EnergyPlus provides a single measurement of surface temperature per surface, per simulation time. So if you are getting hourly results from your EP simulation, an annual simulation with 8760 hours will result in a 100 x 8760 Tsrf matrix (or 876,000 values in total).

So where do the 500 test points come in? They will vary per surface view factor f (the second part of the equation in my previous post). This is where things get complicated. Each test point has a unique f calculated to all other surfaces in the scene. So if you have 100 surfaces with 1 test point, then each surface must calculate 99 view factors to describe it’s relationship to the other surfaces, or 100 x 99 f values in total. Assuming the 500 test points still just represents one surface with approximately equal temperature (and not 500 subsurface patches), this means each test point must compute 99 view factors, or 500 x 99 x 100 view factors in total. Simplifying 99 to 100 for cleaner math, that gives us 5,000,000 view factors (assuming I didn’t mess up my math anywhere). Luckily this won’t change per time step and only has to be calculated once.

The result sums the 99 other view factors to a single value, so the resulting Qrt value is, as you say, 50,000 points per time step, or a 50,000 x 8760 matrix.

Anyway, the good news you don’t have to do these calculations manually. Its good to get a sense of the underlying theory and intuition for why increasing the number of test points scales computation time quadratically, but in terms of application, LB will do the complicated stuff.
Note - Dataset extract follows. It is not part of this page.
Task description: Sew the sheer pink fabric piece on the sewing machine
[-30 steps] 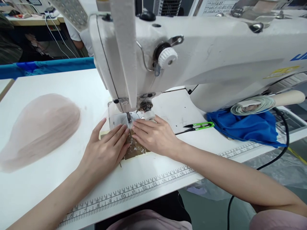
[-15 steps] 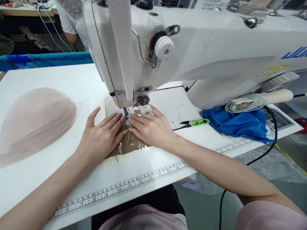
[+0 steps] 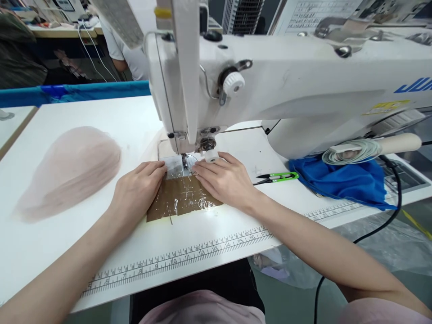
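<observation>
Head view, left hand [image 3: 140, 191] curled, right hand [image 3: 227, 180] flat, both pressing brown patch [image 3: 180, 200]

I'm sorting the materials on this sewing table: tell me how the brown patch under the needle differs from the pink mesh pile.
The brown patch is dark, glossy and flat; the pink mesh pile is pale, matte and mounded. The patch is smaller and rectangular, the pile bigger and rounded. The left hand and right hand press the patch; the pile lies untouched. Both rest on the white table.

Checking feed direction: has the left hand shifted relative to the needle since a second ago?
Yes. The left hand has drawn back left, away from the needle, uncovering more of the brown taped patch.
</observation>
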The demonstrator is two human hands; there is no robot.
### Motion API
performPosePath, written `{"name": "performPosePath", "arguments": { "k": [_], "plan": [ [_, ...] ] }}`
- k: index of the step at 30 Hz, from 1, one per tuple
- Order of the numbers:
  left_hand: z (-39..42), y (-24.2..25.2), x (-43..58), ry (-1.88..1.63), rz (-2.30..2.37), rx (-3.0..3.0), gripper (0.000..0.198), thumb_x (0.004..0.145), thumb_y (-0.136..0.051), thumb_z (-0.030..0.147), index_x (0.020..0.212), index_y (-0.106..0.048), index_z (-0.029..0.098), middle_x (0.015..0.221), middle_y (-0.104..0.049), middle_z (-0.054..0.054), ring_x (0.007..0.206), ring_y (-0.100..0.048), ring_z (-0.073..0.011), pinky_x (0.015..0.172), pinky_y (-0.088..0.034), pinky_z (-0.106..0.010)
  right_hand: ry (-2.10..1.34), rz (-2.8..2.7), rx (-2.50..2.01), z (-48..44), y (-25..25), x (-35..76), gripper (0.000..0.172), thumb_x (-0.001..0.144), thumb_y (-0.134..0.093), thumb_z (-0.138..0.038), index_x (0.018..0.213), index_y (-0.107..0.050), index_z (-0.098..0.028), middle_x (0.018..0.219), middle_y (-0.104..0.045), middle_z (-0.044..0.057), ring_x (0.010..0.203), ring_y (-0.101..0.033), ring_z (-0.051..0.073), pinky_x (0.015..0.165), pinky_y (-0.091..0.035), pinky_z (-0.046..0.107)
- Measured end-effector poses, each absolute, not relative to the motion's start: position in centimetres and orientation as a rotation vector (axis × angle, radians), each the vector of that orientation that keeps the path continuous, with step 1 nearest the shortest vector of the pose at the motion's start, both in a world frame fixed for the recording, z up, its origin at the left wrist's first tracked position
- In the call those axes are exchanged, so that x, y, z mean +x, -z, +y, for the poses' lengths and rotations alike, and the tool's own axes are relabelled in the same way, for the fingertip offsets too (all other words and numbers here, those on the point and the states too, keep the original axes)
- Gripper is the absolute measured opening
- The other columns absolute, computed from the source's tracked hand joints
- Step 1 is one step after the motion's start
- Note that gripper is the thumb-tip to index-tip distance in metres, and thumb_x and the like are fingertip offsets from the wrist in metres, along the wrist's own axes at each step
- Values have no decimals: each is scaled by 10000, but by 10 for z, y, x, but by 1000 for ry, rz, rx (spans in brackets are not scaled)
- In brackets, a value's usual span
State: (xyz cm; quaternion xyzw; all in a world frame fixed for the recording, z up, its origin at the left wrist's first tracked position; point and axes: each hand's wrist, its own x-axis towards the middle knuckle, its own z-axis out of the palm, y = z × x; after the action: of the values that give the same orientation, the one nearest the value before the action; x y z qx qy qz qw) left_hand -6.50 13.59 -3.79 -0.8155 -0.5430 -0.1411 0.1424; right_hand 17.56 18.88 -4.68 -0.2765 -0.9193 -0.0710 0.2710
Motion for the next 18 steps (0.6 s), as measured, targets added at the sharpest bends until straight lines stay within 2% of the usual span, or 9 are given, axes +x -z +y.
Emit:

Here’s an (HB Legacy) example that loads surface temperatures from EP, and multiplies it with view factors per test point for a given surface. In this particular case the output is mean radiant temperature (MRT), which is not exactly what you are asking, but is in fact related, and the workflow illustrates the view factor/EP surface temp workflow you need. There is an equivalent (and much improved) version of this with the latest HB, but I don’t have time to search it out now. I’ll try and get back to this discussion when I have more time if you can’t locate it.